Home Integrated Products Microsoft HCI Solutions from Dell Technologies Blogs

Boost Performance on Dell EMC HCI Solutions for Microsoft Server using Intel Optane Persistent Memory

Wed, 16 Jun 2021 13:35:49 -0000

Read Time: 0 minutes

Anil Papisetty

Modern IT applications have a broad range of performance requirements. Some of the most demanding applications use Online Transactional Processing (OLTP) database technology. Typical organizations have many mission critical business services reliant on workloads powered by these databases. Examples of such services include online banking in the financial sector and online shopping in the retail sector. If the response time of these systems is slow, customers will likely suffer a poor user experience and may take their business to competitors. Dissatisfied customers may also express their frustration through social media outlets resulting in incalculable damage to a company’s reputation.

The challenge in maintaining an exceptional consumer experience is providing databases with performant infrastructure while also balancing capacity and cost. Traditionally, there have been few cost-effective options that cache database workloads, which would greatly improve end-user response times. Intel Optane persistent memory (Intel Optane PM) offers an innovative path to accelerating database workloads. Intel Optane PM performs almost as well as DRAM, and the data is preserved after a power cycle. We were interested in quantifying these claims in our labs with Dell EMC HCI Solutions for Microsoft Windows Server.

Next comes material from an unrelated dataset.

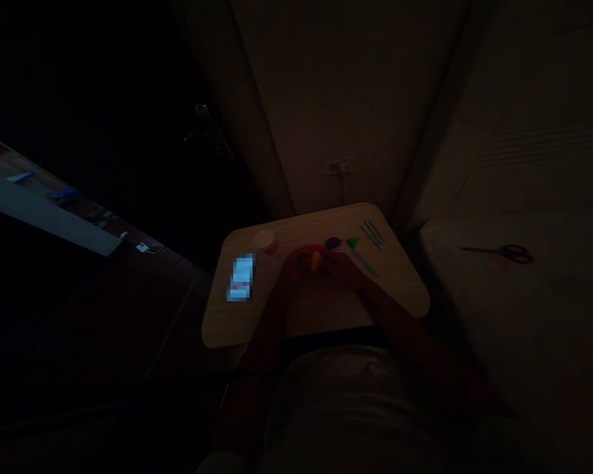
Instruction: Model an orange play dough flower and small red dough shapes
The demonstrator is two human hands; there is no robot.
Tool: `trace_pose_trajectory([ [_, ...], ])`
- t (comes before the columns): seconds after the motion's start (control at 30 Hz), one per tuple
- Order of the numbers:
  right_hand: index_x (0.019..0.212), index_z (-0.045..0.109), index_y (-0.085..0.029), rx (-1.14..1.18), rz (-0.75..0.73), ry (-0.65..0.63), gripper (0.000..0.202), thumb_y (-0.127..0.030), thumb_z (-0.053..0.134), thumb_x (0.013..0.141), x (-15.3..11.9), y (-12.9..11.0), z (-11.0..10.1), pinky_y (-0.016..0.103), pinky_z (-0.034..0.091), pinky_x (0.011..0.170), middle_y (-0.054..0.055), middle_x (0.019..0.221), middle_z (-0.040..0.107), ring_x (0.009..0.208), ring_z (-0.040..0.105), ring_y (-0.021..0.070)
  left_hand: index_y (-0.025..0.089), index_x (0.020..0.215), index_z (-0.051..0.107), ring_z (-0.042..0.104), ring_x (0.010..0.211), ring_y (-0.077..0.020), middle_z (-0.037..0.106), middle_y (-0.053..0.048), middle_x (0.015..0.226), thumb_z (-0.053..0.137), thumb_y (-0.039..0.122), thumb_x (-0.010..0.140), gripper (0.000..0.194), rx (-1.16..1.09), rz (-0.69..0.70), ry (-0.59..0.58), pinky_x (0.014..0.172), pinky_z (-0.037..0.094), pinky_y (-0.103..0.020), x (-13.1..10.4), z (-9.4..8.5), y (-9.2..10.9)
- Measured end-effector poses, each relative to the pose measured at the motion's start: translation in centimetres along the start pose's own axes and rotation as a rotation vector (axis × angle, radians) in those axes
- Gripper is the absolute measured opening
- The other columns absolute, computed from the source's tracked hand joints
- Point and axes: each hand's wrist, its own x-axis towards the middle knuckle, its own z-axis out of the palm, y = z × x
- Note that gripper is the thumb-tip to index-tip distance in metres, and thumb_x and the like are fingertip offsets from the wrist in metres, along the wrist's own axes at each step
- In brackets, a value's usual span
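Observation:
The scene is very dark. Over the middle of a small wooden table (400, 289), my left hand (295, 264) and my right hand (340, 267) meet around an orange lump (315, 262) that looks like modelling clay. Fingers of both hands appear closed on it, though their detail is lost in shadow. Just behind the lump a red piece (314, 248) shows. Beyond my right hand lie a purple lump (333, 243), a green triangular piece (352, 243) and a light blue stick-like tool (367, 264). A faint reddish patch (329, 293) is on the tabletop below my hands.
A lit phone (241, 278) lies at the table's left, with a pale tub (265, 241) behind it. Several thin sticks (372, 234) rest at the back right. Scissors (514, 253) lie on a pale surface to the right. A plugged wall socket (338, 164) is behind the table.

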Motion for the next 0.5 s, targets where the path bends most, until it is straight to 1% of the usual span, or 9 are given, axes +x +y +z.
trace_pose_trajectory([
  [0.1,0.119,0.074,-0.022,-0.020,0.007,0.003,0.033,-0.035,0.053,0.097,-0.02,0.05,-0.01,0.037,0.052,0.089,0.007,0.113,0.076,0.099,0.070,0.0240,0.019,0.105,0.065,0.068,0.089,-0.0188,0.071,-0.004,0.099,0.084,0.043,0.074,0.044,0.004,0.017,-0.093,0.080,0.054,-0.029,-0.40,0.35,0.35],
  [0.17,0.120,0.074,-0.022,-0.054,-0.002,0.001,0.033,-0.032,0.053,0.097,-0.03,0.13,0.01,0.037,0.052,0.091,0.008,0.116,0.076,0.102,0.070,0.0249,0.020,0.110,0.063,0.067,0.097,-0.0196,0.070,-0.006,0.109,0.084,0.038,0.076,0.043,0.033,0.059,-0.145,0.085,0.053,-0.029,-0.60,0.51,0.54],
  [0.27,0.119,0.075,-0.020,-0.127,-0.021,-0.021,0.032,-0.031,0.055,0.096,-0.01,0.21,0.03,0.038,0.051,0.093,0.010,0.117,0.077,0.103,0.070,0.0263,0.020,0.116,0.063,0.064,0.114,-0.0230,0.066,-0.010,0.127,0.080,0.035,0.082,0.041,0.108,0.132,-0.194,0.096,0.051,-0.033,-0.70,0.60,0.62],
  [0.37,0.114,0.076,-0.020,-0.157,-0.004,-0.035,0.032,-0.033,0.053,0.098,0.00,0.17,0.02,0.037,0.051,0.090,0.009,0.110,0.078,0.096,0.071,0.0250,0.020,0.120,0.063,0.062,0.118,-0.0241,0.064,-0.011,0.131,0.077,0.035,0.084,0.041,0.143,0.140,-0.212,0.099,0.050,-0.034,-0.66,0.55,0.42],
  [0.5,0.117,0.075,-0.021,-0.143,0.024,-0.006,0.034,-0.034,0.049,0.099,-0.12,0.06,0.07,0.037,0.051,0.091,0.009,0.111,0.077,0.099,0.070,0.0249,0.019,0.119,0.064,0.065,0.112,-0.0226,0.067,-0.009,0.124,0.077,0.035,0.083,0.041,0.106,0.101,-0.176,0.094,0.051,-0.033,-0.59,0.54,0.22],
])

Windows Server HCI running Microsoft Windows Server 2019 provides industry-leading virtual machine performance with Microsoft Hyper-V and Microsoft Storage Spaces Direct technology. The platform supports Non-Volatile Memory Express (NVMe), Intel Optane PM, and Remote Direct Memory Access (RDMA) networking. Windows Server HCI is a fully productized, validated, and supported HCI solution that enables enterprises to modernize their infrastructure for improved application uptime and performance, simplified management and operations, and lower total cost of ownership. AX nodes from Dell EMC, powered by industry-leading PowerEdge server platforms, offer a high-performance, scalable, and secure foundation on which to build a software-defined infrastructure.

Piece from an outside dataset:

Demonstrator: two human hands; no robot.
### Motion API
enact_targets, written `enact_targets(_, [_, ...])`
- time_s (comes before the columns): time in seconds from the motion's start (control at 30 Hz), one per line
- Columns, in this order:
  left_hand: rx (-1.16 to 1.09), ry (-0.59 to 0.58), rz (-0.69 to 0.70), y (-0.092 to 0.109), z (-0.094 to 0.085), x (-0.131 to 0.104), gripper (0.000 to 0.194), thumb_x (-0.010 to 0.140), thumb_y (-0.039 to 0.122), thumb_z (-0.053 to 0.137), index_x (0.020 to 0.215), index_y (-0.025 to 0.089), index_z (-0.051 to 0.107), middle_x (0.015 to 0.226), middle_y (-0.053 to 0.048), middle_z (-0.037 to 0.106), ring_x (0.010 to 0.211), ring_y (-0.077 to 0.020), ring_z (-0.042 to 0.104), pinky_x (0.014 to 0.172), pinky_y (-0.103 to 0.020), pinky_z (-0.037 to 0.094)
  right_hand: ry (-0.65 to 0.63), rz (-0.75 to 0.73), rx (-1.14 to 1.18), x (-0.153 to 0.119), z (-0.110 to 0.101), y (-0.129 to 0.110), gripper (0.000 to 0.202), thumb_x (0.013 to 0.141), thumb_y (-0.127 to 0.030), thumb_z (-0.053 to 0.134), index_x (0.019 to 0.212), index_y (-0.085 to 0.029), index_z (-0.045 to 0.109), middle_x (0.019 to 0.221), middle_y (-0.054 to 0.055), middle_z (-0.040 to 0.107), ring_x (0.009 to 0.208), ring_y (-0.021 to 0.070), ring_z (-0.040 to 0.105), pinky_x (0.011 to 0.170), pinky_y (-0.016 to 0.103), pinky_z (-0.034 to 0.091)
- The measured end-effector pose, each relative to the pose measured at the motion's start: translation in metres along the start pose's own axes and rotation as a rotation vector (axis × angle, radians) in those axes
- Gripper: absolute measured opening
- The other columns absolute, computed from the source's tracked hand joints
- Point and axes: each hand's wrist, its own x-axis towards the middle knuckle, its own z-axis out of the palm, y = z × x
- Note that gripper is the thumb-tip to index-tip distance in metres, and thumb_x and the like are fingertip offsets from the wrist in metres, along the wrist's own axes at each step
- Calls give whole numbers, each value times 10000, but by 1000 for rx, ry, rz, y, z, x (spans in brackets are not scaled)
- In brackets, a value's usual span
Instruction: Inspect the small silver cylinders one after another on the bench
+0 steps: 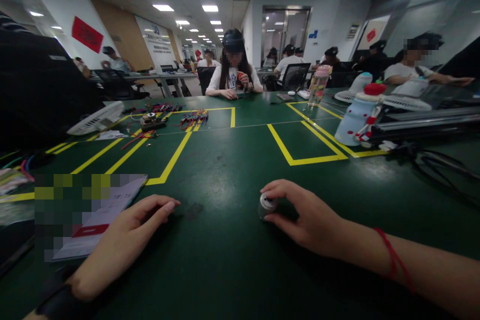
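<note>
My right hand (307, 215) grips a small cylinder with a silver top (267, 203), thumb on the near side and fingers on the far side. The top has a dark spot on it, and the lower body looks clear or dark. The cylinder is upright, at or just over the green table (225, 240). To the left, my left hand (146, 217) rests low over the table with its fingers loosely stretched and no object visible in it. Beside that wrist lies a flat printed booklet or sheet (108, 212), partly blurred out and partly behind my forearm.
Yellow tape (318, 161) marks rectangles on the table. Bundles of coloured wires (194, 119) and a white fan (96, 119) are on the left. A blue bottle (352, 122), a pink-lidded bottle (319, 86) and black cables (442, 167) stand or lie right. A person (233, 72) sits opposite.
</note>
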Motion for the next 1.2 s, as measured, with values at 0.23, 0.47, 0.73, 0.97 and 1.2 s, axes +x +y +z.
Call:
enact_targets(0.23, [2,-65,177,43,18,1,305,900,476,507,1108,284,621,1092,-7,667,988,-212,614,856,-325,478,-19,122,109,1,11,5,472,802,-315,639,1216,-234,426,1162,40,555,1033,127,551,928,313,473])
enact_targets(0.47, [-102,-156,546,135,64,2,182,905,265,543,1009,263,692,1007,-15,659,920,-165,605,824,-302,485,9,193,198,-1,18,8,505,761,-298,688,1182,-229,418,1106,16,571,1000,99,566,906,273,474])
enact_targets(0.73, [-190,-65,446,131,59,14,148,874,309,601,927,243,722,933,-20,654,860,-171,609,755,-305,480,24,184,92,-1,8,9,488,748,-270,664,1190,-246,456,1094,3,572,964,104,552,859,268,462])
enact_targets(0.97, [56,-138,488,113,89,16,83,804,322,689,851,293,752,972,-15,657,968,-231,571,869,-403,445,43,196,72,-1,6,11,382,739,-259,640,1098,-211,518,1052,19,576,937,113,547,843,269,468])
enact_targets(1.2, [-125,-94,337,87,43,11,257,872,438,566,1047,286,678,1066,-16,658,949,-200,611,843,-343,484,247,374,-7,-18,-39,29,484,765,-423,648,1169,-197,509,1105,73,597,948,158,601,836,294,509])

In our lab testing, we wanted to observe the impact on performance when Intel Optane PM was added as a caching tier to a Windows Server HCI cluster. We set up two clusters to compare. One cluster was configured as a two-tier storage subsystem with Intel Optane PM in the caching tier and SATA Read-Intensive SSDs in the capacity tier. We inserted 12 x 128 GB Intel Optane PM modules into this cluster for a total of 1.5 TB per node. The other cluster’s storage subsystem was configured as a single-tier of SATA Read-Intensive SSDs. With respect to CPU selection, memory, and Ethernet adapters, the two clusters were configured identically.

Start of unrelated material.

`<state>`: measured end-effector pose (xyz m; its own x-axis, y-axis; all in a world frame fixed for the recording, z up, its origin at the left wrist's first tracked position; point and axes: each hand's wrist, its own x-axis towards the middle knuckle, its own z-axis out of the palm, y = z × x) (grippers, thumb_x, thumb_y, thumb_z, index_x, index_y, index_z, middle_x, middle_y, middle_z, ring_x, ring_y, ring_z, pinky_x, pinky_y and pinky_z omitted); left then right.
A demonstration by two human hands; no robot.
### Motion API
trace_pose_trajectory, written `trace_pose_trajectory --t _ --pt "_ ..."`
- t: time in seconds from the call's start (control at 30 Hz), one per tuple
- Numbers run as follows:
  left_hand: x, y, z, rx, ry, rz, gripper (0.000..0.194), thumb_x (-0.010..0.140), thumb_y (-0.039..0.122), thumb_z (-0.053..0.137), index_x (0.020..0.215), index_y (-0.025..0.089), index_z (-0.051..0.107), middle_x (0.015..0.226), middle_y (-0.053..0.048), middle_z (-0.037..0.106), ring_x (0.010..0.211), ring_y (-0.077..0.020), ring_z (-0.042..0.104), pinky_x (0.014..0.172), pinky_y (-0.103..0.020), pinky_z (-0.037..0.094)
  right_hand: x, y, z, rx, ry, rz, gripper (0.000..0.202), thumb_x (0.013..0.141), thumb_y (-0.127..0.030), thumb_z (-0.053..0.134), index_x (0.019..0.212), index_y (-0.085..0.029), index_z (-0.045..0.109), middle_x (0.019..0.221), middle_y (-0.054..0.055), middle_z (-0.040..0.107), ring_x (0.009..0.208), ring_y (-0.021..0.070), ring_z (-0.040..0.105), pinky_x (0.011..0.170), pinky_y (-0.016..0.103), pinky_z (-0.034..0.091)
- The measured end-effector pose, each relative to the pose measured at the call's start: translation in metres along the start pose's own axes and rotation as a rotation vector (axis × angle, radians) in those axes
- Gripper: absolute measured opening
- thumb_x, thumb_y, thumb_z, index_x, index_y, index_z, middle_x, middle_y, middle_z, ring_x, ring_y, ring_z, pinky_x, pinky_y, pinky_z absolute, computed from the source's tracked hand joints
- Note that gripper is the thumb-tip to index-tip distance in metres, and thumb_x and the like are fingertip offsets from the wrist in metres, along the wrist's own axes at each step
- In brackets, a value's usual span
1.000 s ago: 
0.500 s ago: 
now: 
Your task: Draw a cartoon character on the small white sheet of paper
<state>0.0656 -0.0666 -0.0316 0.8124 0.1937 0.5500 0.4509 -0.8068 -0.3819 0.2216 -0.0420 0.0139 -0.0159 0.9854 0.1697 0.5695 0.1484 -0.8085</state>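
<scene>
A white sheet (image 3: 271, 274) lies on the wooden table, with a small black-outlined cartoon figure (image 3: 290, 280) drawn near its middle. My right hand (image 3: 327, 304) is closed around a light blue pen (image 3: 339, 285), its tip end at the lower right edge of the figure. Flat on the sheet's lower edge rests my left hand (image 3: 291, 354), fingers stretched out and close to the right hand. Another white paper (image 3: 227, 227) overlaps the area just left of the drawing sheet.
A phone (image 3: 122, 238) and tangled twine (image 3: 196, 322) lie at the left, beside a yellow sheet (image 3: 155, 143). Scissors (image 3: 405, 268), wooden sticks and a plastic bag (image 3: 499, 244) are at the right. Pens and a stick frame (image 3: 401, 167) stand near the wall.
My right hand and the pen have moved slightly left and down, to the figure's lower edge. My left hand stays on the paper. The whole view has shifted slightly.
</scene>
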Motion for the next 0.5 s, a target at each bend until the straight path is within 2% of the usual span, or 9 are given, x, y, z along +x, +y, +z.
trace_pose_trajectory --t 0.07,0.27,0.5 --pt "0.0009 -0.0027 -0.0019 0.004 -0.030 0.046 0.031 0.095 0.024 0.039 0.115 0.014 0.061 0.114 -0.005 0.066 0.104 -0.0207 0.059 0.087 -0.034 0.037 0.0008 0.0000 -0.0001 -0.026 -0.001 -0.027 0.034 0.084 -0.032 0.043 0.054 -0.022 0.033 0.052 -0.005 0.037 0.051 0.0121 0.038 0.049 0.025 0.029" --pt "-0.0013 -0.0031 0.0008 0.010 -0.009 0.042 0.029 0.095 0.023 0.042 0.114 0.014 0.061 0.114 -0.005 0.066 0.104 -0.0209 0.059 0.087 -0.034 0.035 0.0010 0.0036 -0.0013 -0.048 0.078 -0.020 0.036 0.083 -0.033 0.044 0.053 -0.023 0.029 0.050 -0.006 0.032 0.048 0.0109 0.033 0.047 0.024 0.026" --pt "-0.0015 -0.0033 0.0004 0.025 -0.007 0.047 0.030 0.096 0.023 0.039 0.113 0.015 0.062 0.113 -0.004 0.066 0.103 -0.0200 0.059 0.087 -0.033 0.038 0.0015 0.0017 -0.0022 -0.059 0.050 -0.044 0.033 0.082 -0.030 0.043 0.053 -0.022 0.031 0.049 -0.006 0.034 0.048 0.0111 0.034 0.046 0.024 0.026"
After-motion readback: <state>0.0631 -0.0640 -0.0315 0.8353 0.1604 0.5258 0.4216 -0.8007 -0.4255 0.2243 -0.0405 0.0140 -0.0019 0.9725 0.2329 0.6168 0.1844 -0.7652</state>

Only the Dell EMC AX-640 nodes currently accommodate Intel Optane PM. The clusters were configured as follows:

Cluster Resources	Without Intel Optane PM	With Intel Optane PM
Number of nodes	4	4
CPU	2 x Intel 6248 CPU @ 2.50 GHz (3.90 GHz with TurboBoost)	2 x Intel 6248 CPU @ 2.50 GHz (3.90 GHz with TurboBoost)
Memory	384 GB RAM	384 GB RAM
Disks	10 x 2.5 in. 1.92 TB Intel S4510 RI SATA SSD	10 x 2.5 in. 1.92 TB Intel S4510 RI SATA SSD
NICs	Mellanox ConnectX-5 EX Dual Port 100 GbE	Mellanox ConnectX-5 EX Dual Port 100 GbE
Persistent memory	None	12 x 128 GB Intel Optane PM per node

Volumes were created using three-way mirroring for the best balance between performance and resiliency. Three-way mirroring protects data by enabling the cluster to safely tolerate two hardware failures. For example, data on a volume would be successfully preserved even after the simultaneous loss of an entire node and a drive in another node.

Intel Optane PM has two operating modes – Memory Mode and App Direct Mode. Our tests used App Direct Mode. In App Direct Mode, the operating system uses Intel Optane PM as persistent memory distinct from DRAM. This mode enables extremely high performing storage that is byte-addressable-like, memory coherent, and cache coherent. Cache coherence is important because it ensures that data is a uniformly shared resource across all nodes. In the four-node Windows Server HCI cluster, cache coherence ensured that when data was read or written from one node that the same data was available across all nodes.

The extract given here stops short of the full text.